On June 14, 1984 he returned from a three day teaching trip to find a group of students waiting outside our home to train with him. He pushed hands and practiced with each of them. Before the could return to the house for breakfast, another group came seeking instruction and then another group. My father, who never turned away a student in his life, gave each of them his attention. Late in the morning, however, he began to feel weak. Realizing something was wrong, my mother summoned a doctor and ambulance. It took over two hours for qualified medical help to arrive even though the hospital was only 7 kilometres away. In the meantime, a “barefoot” doctor happened by and tried to revive my father. Realizing his skills were inadequate and that my father was in more serious shape than the “doctor” first thought, he suddenly abandoned his efforts and ran away. Eventually an ambulance and doctor did arrive, but by then it was too late. Despite all efforts, my father passed away.
An autopsy was performed. They discovered that all his internal organs were healthy and, in fact, appeared to be those of a much younger man. The doctors concluded that my father died of exhaustion. He was such a dedicated teacher that he expended all his energy and chi in his push hands instructions and his body finally gave out.
My father had always claimed that Tai Chi gave him back his health when he was diagnosed with kidney disease. Tai Chi had helped him through adversity and had given him some measure of fame. In the end, however, his extreme dedication to Tai Chi may have contributed to his death.
Conclusion:
My father had three main regrets regarding his life through Tai Chi. In 1963, during his first visit to Shanghai, Gu Liu-Xin approached my father and asked him to become co-editor of a Tai Chi Journal that Gu was about to start. This was to have been the first national magazine in China devoted to Tai Chi. It would have been a forum for masters of all styles to put forward their views and training methods. Unfortunately, it was never begun.
Secondly, my father felt that the instruction he received in Shanghai had started him towards a level of Tai Chi practice that few people ever attain. The advent of the Cultural Revolution not only halted his progress, but may have caused his abilities to diminish slightly. Even worse, from my father’s point of view, the Cultural Revolution caused a regression in Tai Chi throughout China.

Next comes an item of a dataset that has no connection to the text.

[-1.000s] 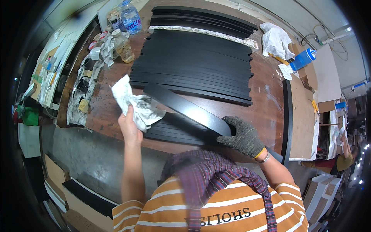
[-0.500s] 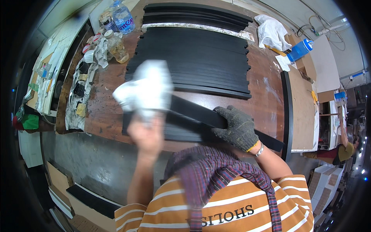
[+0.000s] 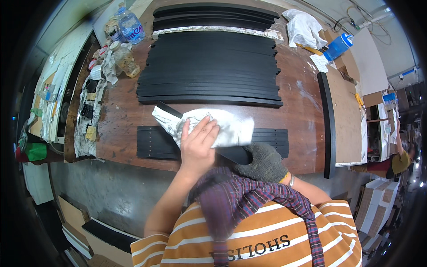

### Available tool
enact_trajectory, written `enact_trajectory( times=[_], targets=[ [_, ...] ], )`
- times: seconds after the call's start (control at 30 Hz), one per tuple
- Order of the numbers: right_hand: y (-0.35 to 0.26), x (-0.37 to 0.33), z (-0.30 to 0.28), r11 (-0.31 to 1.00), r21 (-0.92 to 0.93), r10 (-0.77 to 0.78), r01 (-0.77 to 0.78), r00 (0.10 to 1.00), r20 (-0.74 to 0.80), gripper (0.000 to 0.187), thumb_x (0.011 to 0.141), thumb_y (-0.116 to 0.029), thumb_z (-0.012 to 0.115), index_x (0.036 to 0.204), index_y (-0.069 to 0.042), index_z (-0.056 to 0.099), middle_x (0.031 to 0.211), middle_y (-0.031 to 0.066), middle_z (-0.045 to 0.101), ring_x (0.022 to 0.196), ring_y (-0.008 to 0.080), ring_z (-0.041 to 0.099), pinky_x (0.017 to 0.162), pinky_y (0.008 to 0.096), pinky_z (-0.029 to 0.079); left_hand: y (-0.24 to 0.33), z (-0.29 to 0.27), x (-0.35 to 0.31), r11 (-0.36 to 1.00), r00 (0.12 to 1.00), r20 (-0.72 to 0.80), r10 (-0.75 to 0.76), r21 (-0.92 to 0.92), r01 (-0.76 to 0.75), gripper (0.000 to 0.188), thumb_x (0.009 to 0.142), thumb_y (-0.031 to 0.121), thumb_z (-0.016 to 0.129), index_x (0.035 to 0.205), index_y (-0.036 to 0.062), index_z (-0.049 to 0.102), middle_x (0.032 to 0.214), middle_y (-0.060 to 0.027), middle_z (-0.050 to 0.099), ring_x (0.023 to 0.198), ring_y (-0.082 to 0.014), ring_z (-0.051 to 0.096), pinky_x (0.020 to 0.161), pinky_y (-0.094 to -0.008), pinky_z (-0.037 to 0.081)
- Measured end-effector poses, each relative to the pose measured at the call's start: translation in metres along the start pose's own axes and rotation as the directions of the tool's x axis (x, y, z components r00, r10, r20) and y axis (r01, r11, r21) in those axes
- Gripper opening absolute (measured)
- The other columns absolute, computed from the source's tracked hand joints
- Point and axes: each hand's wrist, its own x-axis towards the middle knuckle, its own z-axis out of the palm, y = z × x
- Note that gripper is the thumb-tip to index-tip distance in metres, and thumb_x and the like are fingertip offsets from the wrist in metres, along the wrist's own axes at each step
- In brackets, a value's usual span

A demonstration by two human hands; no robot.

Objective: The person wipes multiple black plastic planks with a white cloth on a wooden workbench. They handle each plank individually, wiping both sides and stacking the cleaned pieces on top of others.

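Note:
My bare left hand (image 3: 199, 143) presses a crumpled white cloth (image 3: 235, 126) onto a long black board (image 3: 236, 155). The cloth drapes over most of this board, and its far-left end sticks out past the cloth. In a dark knitted glove, my right hand (image 3: 266, 163) grips the board's near end, close to my body. The board slants above several black slats (image 3: 144, 141) lying side by side at the table's near edge. Small dots run across the left end of these slats.
Beyond lies a wide row of black boards (image 3: 209, 66) on the brown table (image 3: 302, 120). Bottles, including a clear plastic one (image 3: 130, 27), stand at the back left. At the back right are a white rag (image 3: 304, 29) and a blue bottle (image 3: 338, 46). A black bar (image 3: 327, 124) edges the right side.
My left hand and the cloth have moved right and nearer along the board. My right hand has drawn slightly closer to my body with the board, whose slant is steeper.

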Motion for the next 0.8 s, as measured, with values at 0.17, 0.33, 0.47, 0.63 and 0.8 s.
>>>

Finally, when he returned from Shanghai in 1984, I believe my father sensed his remaining time was limited. He desperately wanted to set all his ideas and experiences down in writing. He hoped to reconstruct many of the journals that were destroyed. Unfortunately, the end came much too soon.
It is my hope that, by telling the story of my father’s life, students of Tai Chi will be inspired and will strive to attain higher and higher levels. I hope his biography shows how determination, dedication and drive can lead to overcoming challenges and setbacks. Do not look for “sudden” enlightenment. Enlightenment often comes only after long periods of hard effort.
My father was a great man, but he was not a “superman”. He attained his skills only after a lifetime of study and hard practice. His legacy will continue. Here, at the Ji Hong Tai Chi College, we continue his proven methods of instruction. The success of our students is a testament to those methods.